Across the whole listing, filter for the string "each" and copy every line that has it.
=== Recorded information ===
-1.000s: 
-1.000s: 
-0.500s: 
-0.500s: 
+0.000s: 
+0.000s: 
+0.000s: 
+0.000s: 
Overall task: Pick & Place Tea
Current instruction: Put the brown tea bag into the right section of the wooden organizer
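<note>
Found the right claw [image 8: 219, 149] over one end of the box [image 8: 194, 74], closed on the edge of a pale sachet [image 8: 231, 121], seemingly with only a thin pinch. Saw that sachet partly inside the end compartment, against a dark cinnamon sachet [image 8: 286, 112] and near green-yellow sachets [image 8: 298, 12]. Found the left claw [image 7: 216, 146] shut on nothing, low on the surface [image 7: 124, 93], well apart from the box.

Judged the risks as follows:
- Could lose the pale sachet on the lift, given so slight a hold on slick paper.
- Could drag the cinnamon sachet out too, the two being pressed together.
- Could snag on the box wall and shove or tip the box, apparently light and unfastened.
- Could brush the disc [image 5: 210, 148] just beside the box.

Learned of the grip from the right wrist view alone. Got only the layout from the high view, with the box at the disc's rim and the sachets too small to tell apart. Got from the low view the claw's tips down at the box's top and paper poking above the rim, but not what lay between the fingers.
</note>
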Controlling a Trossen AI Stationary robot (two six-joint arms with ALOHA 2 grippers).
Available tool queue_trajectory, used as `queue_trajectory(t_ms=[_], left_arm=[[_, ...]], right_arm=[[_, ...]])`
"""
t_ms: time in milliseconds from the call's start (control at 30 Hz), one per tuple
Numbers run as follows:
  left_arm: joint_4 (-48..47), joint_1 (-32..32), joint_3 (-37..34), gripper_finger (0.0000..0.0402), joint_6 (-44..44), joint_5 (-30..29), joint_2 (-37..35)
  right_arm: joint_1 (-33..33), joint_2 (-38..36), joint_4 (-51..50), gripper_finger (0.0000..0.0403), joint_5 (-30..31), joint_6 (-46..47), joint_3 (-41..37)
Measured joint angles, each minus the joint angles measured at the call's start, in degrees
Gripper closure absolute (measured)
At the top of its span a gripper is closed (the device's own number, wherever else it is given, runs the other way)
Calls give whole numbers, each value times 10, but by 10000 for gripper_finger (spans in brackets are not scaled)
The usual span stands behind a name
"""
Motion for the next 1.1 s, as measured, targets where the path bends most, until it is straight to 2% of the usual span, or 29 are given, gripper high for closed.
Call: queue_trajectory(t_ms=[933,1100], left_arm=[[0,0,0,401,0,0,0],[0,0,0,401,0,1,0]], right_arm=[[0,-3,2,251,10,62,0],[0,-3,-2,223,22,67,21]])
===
### Task solution
Measured joint angles, each minus the joint angles measured at the call's start, in degrees
Calls give whole numbers, each value times 10, but by 10000 for gripper_finger (spans in brackets are not scaled)

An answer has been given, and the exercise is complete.